There is one important feature, however, of the anti-single-payer campaign: All the Saskatchewan government’s antagonists went out of their way to agree that people who could not afford access to medical care themselves, should still receive it. Their counterproposal was instead that there be voluntary regulated insurance, and the government would instead use its funds to pay the premiums of those who could not afford it. Doctors would charge patients directly — remember, we’re talking about a health care system that involved direct cash payments — and patients would submit the bills to the insurance agency, if they didn’t just want to pay the cost themselves. The medical associations agreed then only to charge poor patients what the insurer would pay out, so that poor patients would not have to swallow the costs.

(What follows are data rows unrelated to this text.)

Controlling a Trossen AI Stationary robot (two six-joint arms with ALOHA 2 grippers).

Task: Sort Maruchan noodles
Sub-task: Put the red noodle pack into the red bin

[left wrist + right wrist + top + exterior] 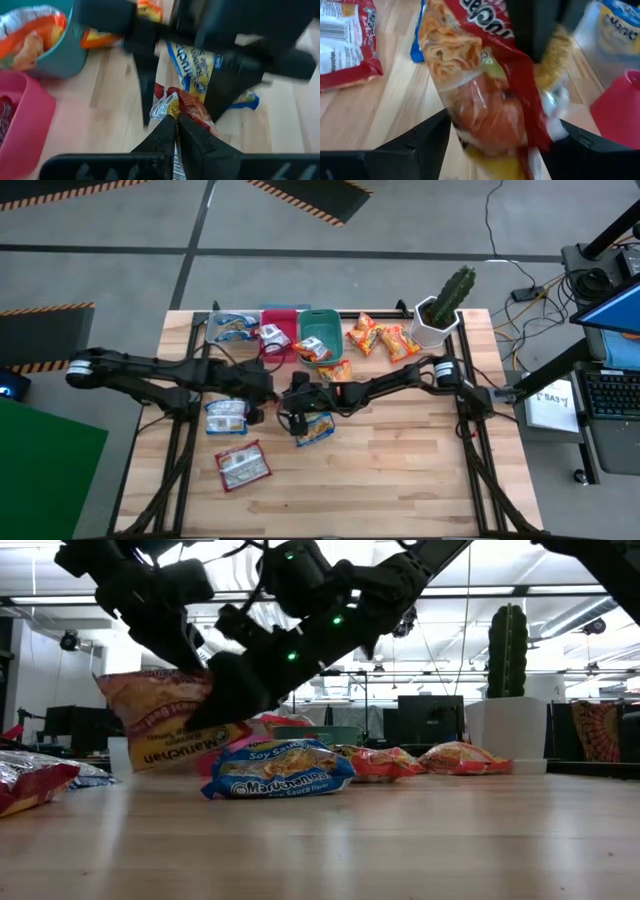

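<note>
1. Where the pale wooden plank tabletop (400,450) ends, grey concrete floor with striped hazard tape begins; a white pot with a green cactus (443,308) stands at its far right corner.
2. Dark arms hide the packet in the high view.
3. Above the tabletop's middle, the left gripper (176,131) is clenched on a crinkly red plastic Maruchan packet (485,95); the right gripper (502,140) stands spread around it. A blue packet (280,772) lies below.
</note>
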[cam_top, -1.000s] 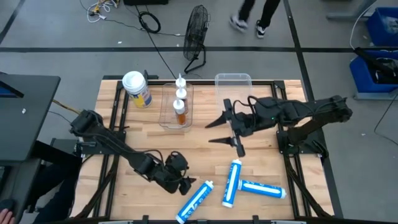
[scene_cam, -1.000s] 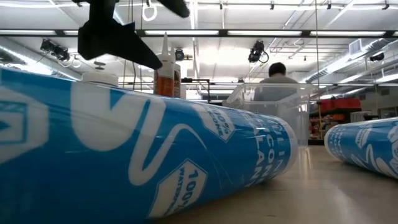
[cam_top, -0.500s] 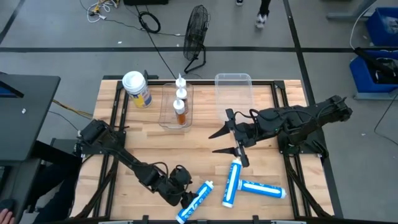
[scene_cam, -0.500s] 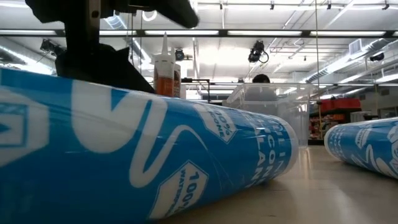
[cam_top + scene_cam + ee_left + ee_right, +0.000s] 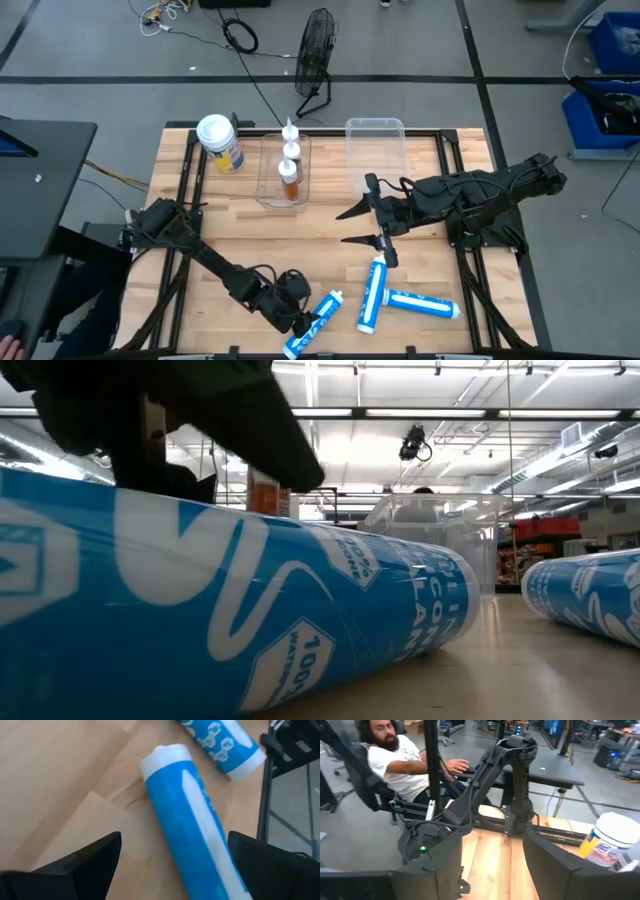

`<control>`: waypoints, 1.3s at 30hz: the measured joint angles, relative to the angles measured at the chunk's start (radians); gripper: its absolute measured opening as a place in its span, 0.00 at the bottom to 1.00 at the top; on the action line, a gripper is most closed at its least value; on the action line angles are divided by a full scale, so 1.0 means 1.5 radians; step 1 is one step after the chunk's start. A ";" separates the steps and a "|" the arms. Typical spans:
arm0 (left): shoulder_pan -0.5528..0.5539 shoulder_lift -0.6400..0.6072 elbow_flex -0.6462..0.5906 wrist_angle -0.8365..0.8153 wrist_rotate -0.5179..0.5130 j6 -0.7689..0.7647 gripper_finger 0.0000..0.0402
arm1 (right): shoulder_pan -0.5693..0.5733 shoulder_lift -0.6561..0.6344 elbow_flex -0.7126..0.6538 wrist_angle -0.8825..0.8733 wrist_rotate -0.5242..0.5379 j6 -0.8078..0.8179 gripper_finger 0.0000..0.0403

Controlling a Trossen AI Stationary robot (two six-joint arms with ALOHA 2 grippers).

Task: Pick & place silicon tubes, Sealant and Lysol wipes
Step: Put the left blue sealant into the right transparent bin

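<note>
Three blue silicone tubes lie on the wooden table near its front edge: one on the left (image 5: 318, 320), one in the middle (image 5: 372, 292) and one on the right (image 5: 420, 303). My left gripper (image 5: 300, 313) is low over the left tube (image 5: 190, 825) and open, a finger on either side of it without touching. My right gripper (image 5: 357, 227) hangs open and empty above mid-table. The Lysol wipes (image 5: 220, 142) stand upright at the far left. Sealant bottles (image 5: 290, 165) stand in a clear bin.
An empty clear bin (image 5: 375, 140) sits at the far centre. Black frame rails (image 5: 185, 190) run along the table's sides. A fan (image 5: 318, 50) stands on the floor beyond. A person (image 5: 395, 760) sits past the table's left side.
My left gripper has sunk and moved toward the near edge, coming down over the left blue tube. My right gripper has swung a little toward the near edge and then kept still. The tubes have not moved.
</note>
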 joint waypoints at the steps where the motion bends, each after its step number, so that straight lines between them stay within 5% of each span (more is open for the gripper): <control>1: 0.002 0.000 0.000 0.005 0.000 0.007 0.92 | 0.000 0.000 0.000 -0.001 0.010 -0.001 0.53; 14: 0.005 -0.001 0.004 0.070 0.114 0.005 0.92 | 0.040 0.011 0.000 -0.116 0.029 0.112 0.53; 23: 0.010 0.001 0.029 -0.018 0.073 0.044 0.92 | 0.067 0.031 0.000 -0.119 0.086 0.105 0.53; 31: 0.019 0.063 0.063 -0.016 0.122 0.016 0.92 | 0.067 0.032 0.000 -0.129 0.115 0.110 0.53; 39: 0.021 0.091 0.136 -0.215 0.124 0.059 0.92 | 0.067 0.032 0.000 -0.123 0.121 0.116 0.53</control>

The problems with this are obvious, of course. The Tommy Douglas government didn’t buy it, and proceeded to institute single-payer and break that doctors’ strike. The rest is Canadian history. But what is remarkable, and what I would like to emphasize, is that at no time did anyone make the public argument that the indigent should simply go without care.
In point of fact, the Canadian health care system still has ideological opponents in Canada, both among doctors and rich patients who think their wealth should allow them to skip the queues that do indeed sometimes result from the monopsony more easily than they do now (by going to the US). The difference is that it is still not possible in Canada to admit in public that you don’t think that those who can’t afford it shouldn’t have access to quality care. Almost all domestic Canadian attacks on single payer acknowledge the need for universal coverage, even if their proposed solutions won’t work as well as single payer.
That is a deep and fundamental difference with the United States of America and its health care debate. Admitting to a belief that someone should suffer medically for lack of funds does not put you beyond the pale of politics. I lived in the US during the Obamacare debate and had many acquaintances who expressed envy of the Canadian system under which I had lived my life previously; but I also had acquaintances who were willing to at least entertain the right-libertarian argument that property is an essential characteristic of being, and that to dilute my property for someone else‘s life — is a theft of my life. And they could make that argument in polite company and not be shunned.
To me, that is the most fundamental barrier preventing humane health insurance reform in the US. I find it difficult to believe that the US will achieve a single-payer health insurance system until nearly all opponents of single-payer, down to the college libertarian level, still feel obliged to make a halfway sincere-sounding argument that their preferred reform idea will pay for universal access to affordable care. From what I see in the health care debate in the US, that day is not here yet, although the discomfort that the Republicans have in trying to find a way to delete Obamacare suggests that some progess has been made; people are uncomfortable with taking away what has been given, and what has been given is at least some insurance for some of the uninsurable. But if arguing to leave some uninsured is socially acceptable, then that will usually be the path of least resistance.